**Required work:** If a line in the entries below holds the string "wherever", copy it.

**Saved data entries:**
○ ○ ○ ○

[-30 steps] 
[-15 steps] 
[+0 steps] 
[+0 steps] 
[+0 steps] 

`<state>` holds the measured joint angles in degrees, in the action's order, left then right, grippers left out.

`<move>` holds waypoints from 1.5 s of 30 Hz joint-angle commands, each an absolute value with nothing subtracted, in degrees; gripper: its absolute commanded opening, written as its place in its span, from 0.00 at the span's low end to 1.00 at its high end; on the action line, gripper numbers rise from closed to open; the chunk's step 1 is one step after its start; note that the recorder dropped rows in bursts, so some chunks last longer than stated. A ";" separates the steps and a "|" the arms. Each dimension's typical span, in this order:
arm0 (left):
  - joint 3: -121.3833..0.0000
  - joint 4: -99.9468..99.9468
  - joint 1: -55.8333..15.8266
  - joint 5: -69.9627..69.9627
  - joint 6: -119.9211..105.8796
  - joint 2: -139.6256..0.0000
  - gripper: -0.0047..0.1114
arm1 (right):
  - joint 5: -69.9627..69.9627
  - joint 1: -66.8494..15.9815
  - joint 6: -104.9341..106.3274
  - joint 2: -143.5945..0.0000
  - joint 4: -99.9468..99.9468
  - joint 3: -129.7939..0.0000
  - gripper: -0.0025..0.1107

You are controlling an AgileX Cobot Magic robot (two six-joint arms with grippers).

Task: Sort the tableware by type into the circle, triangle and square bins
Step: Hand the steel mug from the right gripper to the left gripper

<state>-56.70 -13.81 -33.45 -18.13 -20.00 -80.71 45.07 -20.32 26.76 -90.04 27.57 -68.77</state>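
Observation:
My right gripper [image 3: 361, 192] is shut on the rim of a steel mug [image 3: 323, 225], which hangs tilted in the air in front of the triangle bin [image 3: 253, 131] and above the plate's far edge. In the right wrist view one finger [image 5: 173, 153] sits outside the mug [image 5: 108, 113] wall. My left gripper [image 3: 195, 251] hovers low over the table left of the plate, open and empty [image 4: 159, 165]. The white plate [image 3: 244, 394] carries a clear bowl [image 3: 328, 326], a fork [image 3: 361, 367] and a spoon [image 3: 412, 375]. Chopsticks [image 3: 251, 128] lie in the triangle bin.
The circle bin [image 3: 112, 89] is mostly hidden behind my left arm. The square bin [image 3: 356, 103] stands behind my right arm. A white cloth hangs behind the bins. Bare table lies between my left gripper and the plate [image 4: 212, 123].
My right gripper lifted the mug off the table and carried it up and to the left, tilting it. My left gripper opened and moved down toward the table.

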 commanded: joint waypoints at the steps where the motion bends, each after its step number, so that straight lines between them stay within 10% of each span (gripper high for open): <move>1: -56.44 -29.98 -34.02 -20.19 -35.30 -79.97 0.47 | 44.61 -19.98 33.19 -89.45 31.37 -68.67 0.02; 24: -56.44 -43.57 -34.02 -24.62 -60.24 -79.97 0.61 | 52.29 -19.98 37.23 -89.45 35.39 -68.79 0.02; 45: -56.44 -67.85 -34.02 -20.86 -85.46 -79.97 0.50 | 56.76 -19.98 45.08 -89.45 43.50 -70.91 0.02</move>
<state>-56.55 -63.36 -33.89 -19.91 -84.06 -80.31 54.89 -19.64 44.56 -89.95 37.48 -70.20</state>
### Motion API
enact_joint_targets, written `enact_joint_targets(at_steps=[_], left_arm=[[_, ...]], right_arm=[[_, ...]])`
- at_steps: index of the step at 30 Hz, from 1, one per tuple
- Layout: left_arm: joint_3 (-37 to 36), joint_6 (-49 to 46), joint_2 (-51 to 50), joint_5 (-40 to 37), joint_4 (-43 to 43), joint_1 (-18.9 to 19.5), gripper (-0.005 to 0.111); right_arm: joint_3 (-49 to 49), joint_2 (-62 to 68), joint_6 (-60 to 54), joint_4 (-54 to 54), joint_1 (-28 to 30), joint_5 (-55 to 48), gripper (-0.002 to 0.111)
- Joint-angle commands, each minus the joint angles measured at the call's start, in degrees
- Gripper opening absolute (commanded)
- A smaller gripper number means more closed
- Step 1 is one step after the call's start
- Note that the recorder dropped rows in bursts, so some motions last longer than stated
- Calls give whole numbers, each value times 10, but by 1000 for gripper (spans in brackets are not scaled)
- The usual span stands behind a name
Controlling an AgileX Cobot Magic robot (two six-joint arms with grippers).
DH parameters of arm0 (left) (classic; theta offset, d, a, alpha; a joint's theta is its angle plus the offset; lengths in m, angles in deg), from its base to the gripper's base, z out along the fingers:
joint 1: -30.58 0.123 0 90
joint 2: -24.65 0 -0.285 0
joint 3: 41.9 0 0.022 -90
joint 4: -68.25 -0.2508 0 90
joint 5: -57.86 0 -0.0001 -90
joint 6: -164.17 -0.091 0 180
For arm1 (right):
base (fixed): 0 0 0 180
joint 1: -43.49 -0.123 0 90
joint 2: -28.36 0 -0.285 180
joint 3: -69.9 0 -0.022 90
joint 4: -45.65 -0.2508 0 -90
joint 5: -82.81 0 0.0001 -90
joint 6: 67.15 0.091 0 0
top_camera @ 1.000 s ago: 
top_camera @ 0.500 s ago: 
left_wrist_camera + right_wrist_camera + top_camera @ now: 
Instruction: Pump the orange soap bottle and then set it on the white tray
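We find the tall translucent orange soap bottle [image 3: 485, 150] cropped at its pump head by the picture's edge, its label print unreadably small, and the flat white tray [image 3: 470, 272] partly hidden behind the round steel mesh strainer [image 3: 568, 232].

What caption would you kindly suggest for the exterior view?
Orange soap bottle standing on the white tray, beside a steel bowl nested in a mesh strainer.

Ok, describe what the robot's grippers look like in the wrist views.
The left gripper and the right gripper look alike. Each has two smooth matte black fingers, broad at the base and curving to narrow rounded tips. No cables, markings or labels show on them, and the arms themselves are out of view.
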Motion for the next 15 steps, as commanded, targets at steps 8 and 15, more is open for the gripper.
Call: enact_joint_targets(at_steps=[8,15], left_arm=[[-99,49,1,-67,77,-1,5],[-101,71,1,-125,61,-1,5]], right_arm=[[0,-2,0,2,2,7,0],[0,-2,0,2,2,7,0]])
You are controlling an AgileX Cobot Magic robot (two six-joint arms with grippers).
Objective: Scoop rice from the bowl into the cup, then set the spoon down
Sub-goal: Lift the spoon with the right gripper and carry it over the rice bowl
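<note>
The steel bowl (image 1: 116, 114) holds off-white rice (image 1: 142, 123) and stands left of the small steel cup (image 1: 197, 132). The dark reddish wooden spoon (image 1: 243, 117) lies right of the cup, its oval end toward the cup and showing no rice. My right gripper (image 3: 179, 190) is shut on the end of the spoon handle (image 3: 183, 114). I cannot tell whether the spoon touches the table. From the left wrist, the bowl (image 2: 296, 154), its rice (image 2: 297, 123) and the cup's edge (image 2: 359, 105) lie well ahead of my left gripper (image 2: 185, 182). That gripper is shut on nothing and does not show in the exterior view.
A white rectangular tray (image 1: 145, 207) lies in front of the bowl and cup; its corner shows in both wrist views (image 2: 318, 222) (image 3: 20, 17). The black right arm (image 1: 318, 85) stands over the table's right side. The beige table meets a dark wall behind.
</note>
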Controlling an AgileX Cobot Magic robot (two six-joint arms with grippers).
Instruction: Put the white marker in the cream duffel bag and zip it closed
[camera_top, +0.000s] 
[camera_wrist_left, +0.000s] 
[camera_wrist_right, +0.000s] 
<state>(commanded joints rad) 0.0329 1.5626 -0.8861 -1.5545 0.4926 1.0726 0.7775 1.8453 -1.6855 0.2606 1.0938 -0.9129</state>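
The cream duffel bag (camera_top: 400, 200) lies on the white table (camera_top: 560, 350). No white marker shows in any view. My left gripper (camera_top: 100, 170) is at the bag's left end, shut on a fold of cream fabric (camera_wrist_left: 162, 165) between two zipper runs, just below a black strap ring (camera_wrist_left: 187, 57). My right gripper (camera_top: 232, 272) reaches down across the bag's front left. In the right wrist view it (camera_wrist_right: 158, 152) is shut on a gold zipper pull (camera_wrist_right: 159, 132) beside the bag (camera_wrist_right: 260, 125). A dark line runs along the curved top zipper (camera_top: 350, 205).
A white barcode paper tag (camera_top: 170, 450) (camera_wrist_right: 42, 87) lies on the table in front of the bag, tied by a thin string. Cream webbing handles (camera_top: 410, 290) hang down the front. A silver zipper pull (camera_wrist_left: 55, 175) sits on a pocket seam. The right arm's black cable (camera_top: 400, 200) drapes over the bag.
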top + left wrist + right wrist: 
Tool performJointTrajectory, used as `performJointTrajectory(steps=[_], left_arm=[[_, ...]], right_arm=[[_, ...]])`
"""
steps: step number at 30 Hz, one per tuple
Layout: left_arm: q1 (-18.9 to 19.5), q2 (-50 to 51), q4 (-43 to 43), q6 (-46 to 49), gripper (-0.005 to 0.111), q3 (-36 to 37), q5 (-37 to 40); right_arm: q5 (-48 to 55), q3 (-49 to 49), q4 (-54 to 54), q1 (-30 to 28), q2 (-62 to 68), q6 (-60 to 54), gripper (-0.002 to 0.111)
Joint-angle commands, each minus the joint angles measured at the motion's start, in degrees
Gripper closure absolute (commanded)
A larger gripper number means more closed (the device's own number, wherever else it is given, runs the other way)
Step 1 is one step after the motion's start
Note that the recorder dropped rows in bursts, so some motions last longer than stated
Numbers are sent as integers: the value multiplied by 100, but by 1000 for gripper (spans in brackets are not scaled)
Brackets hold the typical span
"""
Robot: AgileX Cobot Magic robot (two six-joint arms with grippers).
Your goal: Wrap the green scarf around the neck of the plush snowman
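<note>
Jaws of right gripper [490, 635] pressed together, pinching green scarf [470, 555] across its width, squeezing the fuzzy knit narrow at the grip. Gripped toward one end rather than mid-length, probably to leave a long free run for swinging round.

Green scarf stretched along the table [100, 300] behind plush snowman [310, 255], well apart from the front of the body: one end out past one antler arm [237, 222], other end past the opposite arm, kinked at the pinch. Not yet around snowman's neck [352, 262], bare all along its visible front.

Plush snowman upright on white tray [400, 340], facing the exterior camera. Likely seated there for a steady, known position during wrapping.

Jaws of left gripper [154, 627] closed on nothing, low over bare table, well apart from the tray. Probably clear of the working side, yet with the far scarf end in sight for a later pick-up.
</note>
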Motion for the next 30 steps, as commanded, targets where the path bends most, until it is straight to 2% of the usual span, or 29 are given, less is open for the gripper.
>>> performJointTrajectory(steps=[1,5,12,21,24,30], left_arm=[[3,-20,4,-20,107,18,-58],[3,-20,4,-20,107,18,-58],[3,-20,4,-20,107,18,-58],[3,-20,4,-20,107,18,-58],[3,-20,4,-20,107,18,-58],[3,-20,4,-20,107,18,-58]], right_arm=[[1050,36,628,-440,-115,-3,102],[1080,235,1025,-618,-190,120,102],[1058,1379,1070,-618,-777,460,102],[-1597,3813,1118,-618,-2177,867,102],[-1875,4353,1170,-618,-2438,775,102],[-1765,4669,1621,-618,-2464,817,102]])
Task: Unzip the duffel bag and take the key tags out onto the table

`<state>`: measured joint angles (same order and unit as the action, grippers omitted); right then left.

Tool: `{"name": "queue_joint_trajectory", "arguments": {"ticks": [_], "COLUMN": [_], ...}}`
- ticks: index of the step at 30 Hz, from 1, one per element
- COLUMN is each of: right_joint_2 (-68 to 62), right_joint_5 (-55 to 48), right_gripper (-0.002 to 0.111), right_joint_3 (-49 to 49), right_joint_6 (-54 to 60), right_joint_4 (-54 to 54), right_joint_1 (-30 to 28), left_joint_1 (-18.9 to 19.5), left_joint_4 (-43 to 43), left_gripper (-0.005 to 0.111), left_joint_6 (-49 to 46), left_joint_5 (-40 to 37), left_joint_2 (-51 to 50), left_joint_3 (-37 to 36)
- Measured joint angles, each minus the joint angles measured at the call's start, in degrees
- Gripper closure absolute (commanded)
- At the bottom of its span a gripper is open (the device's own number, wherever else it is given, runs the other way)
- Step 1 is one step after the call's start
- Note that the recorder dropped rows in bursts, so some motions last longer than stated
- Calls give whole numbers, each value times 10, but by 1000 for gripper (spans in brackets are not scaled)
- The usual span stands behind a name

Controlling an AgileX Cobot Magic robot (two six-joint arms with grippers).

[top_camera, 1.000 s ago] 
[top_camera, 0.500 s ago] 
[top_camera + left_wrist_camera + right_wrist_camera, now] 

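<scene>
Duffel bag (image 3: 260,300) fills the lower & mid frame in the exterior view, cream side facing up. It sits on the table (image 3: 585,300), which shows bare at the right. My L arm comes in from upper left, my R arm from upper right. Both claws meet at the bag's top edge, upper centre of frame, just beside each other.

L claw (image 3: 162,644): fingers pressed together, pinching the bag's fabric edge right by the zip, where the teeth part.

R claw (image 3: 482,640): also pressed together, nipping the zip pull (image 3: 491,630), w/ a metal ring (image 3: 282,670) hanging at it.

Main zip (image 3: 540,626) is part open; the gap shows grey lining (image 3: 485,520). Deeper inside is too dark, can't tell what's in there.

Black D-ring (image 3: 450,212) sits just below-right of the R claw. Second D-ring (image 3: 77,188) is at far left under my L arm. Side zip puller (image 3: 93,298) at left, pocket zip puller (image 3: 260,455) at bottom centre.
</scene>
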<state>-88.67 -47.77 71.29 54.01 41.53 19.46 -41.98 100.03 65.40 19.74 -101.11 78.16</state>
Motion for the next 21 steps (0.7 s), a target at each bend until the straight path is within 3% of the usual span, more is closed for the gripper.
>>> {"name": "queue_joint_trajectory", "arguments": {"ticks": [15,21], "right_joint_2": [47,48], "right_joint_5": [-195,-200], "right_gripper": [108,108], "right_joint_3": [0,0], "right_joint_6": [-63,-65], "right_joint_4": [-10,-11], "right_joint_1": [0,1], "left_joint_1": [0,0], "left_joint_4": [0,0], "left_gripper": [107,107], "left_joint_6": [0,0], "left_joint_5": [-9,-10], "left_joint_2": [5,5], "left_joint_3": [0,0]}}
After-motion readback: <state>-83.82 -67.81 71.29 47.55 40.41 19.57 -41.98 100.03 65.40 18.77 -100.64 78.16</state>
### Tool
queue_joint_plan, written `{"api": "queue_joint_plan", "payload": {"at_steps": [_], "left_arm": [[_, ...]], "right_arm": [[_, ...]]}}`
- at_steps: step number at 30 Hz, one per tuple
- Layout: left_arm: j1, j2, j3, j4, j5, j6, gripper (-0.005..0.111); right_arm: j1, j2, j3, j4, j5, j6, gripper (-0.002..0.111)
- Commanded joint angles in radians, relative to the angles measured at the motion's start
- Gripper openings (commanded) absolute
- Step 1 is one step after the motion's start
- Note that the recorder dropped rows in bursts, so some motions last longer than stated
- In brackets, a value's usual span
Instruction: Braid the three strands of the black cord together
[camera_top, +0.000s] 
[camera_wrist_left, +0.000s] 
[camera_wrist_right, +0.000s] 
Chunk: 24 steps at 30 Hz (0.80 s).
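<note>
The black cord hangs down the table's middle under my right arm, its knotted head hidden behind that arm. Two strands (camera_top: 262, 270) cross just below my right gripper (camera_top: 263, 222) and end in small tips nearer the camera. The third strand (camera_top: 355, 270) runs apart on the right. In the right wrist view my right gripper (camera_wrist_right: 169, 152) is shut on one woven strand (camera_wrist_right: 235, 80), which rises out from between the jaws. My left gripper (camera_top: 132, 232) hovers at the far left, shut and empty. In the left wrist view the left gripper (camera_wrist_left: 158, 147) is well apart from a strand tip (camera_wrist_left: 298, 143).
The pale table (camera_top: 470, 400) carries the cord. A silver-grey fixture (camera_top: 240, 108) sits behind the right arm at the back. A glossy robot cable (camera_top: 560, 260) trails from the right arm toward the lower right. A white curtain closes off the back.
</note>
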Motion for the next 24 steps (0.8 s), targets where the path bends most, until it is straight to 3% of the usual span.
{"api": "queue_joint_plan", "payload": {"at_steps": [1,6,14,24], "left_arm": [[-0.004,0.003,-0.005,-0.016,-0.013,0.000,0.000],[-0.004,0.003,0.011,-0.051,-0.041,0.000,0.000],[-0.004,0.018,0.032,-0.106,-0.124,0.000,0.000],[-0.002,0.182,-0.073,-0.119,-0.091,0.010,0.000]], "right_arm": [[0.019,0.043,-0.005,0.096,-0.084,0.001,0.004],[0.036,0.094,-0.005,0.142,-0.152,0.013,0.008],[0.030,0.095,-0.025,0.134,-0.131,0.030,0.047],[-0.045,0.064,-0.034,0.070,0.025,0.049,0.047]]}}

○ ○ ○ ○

**Completed task:**
A larger gripper number means more closed (the device's own number, wherever else it is given, runs the other way)
- At the bottom of its span a gripper is open (the device's own number, wherever else it is given, runs the other way)

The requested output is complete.